Work to be completed:
Every line of the material is to be transcribed verbatim, with images omitted.
BEGIN
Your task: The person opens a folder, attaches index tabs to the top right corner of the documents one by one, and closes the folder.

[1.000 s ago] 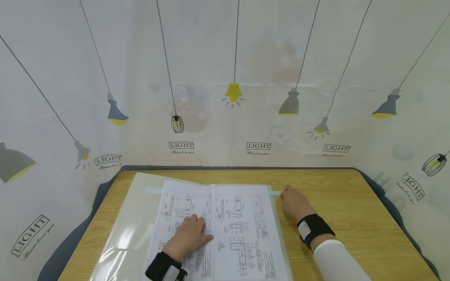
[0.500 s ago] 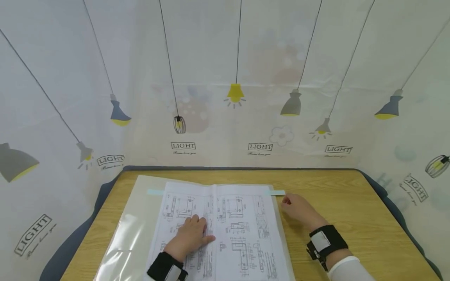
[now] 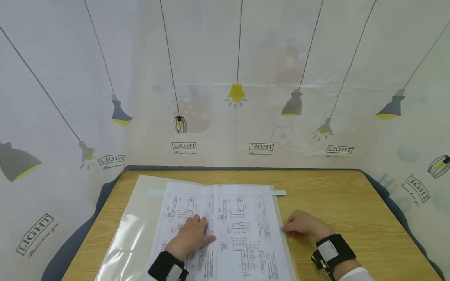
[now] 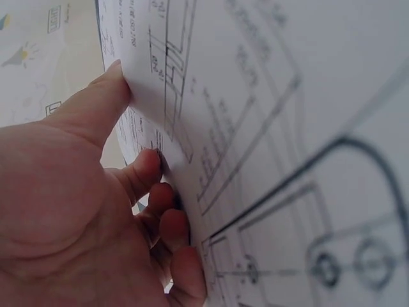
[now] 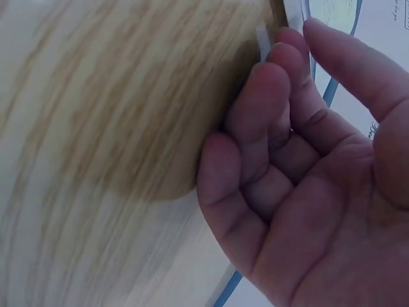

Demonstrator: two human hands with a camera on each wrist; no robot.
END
Answer space:
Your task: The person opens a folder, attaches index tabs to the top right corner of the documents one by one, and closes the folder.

[1.000 s ago] 
[0.500 s ago] 
[now] 
[now] 
[now] 

Demonstrator: two human hands with a camera on each wrist; no robot.

Work on the exercise is finished.